日銀支店長会議が開催される7月10日前にあえてこうした内容が発表されたのも何らかの意図があると勘ぐられたもので、2024年の大統領選挙終了まで金利をいじるのはご法度と厳しく米国財務省から命令に近い要望を受けている岸田政権と日銀ではあるものの、YCCの変動幅変更に手を付ける可能性が十分にありうるとみる向きが海外勢を中心に激増することに繋がっています。
足元では米国の月次CPIの結果のほうが日本のCPIより下回るという状況になっているので、まともな中央銀行なら緩和をただ続けるだけでは済まないはずと考える市場参加者が多いのも頷けますが、様々な事情からそれを続けざるを得ないというのも日本の厳しい実情で、今回の変更観測も完全に空振りに終わるリスクは依然として相当高いです。

YCCは10年債で変更かもしくは5年債に設定変更か

こうなると7月28日の日銀会合で登場することがあるとすればYCCの上限変更一択になりそうな状況となっています。
YCCの上限を0.75%にした途端に相場はオーバーシュートして1%まで跳ね上がるといったよからぬ予想もあるので、今回変動幅を変更するのであれば最初からプラスマイナス1%とする可能性は高くなりそうです。
10年債金利がいきなり1%になるとなればドル円も5円から7円程度の円高が示現しても全くおかしくはなく、現状の水準から言えばいきなり130円割れとなるリスクは相当高くなります。
為替については円高で決着を見ることになるのでしょうが、問題はJGBの債券価格で10年債が1%を超えるとなると価格は相当下落することになり日銀の保有する国債も応分の含み損が生じることになります。
もちろん満期保有原則を貫けば途上の含み損は特段バランスシート上にも現れず問題にならないともされていますが、日銀が事実上の債務超過に陥ることになればそれをどう評価するかは市場が決めることなので、YCCの上限設定を変えただけでも結構大きな問題が示現することが予想されます。

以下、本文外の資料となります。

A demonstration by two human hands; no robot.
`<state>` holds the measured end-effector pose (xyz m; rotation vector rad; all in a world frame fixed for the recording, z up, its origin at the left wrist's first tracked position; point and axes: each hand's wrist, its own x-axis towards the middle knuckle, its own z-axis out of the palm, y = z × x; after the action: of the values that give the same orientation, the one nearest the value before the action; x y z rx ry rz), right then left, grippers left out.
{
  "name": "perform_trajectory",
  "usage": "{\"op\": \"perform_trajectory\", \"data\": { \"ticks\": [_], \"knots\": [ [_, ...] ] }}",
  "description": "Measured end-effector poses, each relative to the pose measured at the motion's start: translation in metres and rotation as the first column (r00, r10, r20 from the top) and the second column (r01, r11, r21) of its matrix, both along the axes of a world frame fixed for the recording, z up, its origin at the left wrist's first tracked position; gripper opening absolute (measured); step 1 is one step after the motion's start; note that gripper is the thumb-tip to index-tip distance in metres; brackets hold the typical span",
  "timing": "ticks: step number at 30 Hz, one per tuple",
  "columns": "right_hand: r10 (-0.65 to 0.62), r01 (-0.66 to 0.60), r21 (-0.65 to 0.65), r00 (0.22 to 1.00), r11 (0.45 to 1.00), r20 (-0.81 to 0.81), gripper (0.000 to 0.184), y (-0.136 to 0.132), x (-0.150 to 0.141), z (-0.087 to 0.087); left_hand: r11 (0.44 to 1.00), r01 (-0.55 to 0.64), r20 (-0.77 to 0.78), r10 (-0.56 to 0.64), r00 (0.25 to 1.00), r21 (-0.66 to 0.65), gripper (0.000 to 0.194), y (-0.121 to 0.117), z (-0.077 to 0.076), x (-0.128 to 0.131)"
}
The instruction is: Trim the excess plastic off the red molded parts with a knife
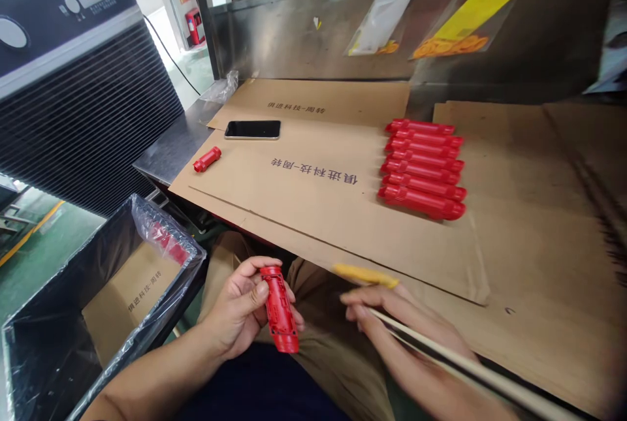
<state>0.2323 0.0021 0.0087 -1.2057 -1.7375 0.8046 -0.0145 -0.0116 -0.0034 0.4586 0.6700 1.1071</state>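
Observation:
My left hand is closed round a red plastic tube part, held upright over my lap near the bench's front edge. My right hand sits to its right, fingers curled around a thin pale stick that runs back along my forearm. A yellow tip shows just above the right fingers, blurred. Several matching red tube parts lie side by side in a row on the cardboard ahead and to the right.
A single red part and a black phone lie on the cardboard's left side. A black bin lined with plastic stands at the lower left with cardboard inside. A large dark machine fills the upper left. Steel wall behind.

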Motion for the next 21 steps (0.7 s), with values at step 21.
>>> {"op": "perform_trajectory", "data": {
  "ticks": [21],
  "knots": [
    [-0.082,-0.012,-0.505,0.983,0.863,-0.163,0.05,0.014,-0.032,-0.004,0.952,0.304,-0.341,-0.297,0.892,-0.034,0.058,0.033,0.017,-0.025]
  ]
}}
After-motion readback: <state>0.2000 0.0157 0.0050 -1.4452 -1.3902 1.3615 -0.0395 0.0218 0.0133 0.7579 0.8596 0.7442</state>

またかねてから話がでていたYCCのコントロールを10年債から5年債にシフトしなおすという話についても、それがそんなに重要な意味をもつことになるのかどうかは不明で、結局YCC撤廃の動きを加速させるだけの可能性もでてくることになります。
いずれにしてもYCCをさらにいじるということはその先制御できない状況に陥ることにも繋がりかねないだけに、市場が期待するような変更になるのかどうかはかなり怪しいです。

政策変更なしという結果も十分にありうる状況

植田総裁はECBフォーラムの出席時には政策変更を厳密に否定しており、岸田首相は支持率低迷を一気に回復させるべく8月のお盆明けに訪朝するといった極秘作戦を企てていると言われ、これが上手くいくなら解散総選挙といった話も飛び交いはじめています。
こうなると国内の政治的な問題が足かせとなって植田日銀総裁が自由に政策変更を出来る可能性は相当低くなるとみるのが間違いないもののようで、政策変更なしでドル円が買戻しになると1円や2円の戻りでは済まなくなることも意識しておきたいところです。

日銀の政策変更についてはかなり広範に本邦勢がありえないと見ているのに対し、海外勢はまだその希望を捨てずに月末に突き進もうとしています。
こうなるといずれにしてもどちらかが大きな傷を追うことだけは間違いなさそうで、個人投資家としてはそれに巻き込まれて大損を食らわないようにくれぐれも注意しなくてはならない時間帯に突入しています。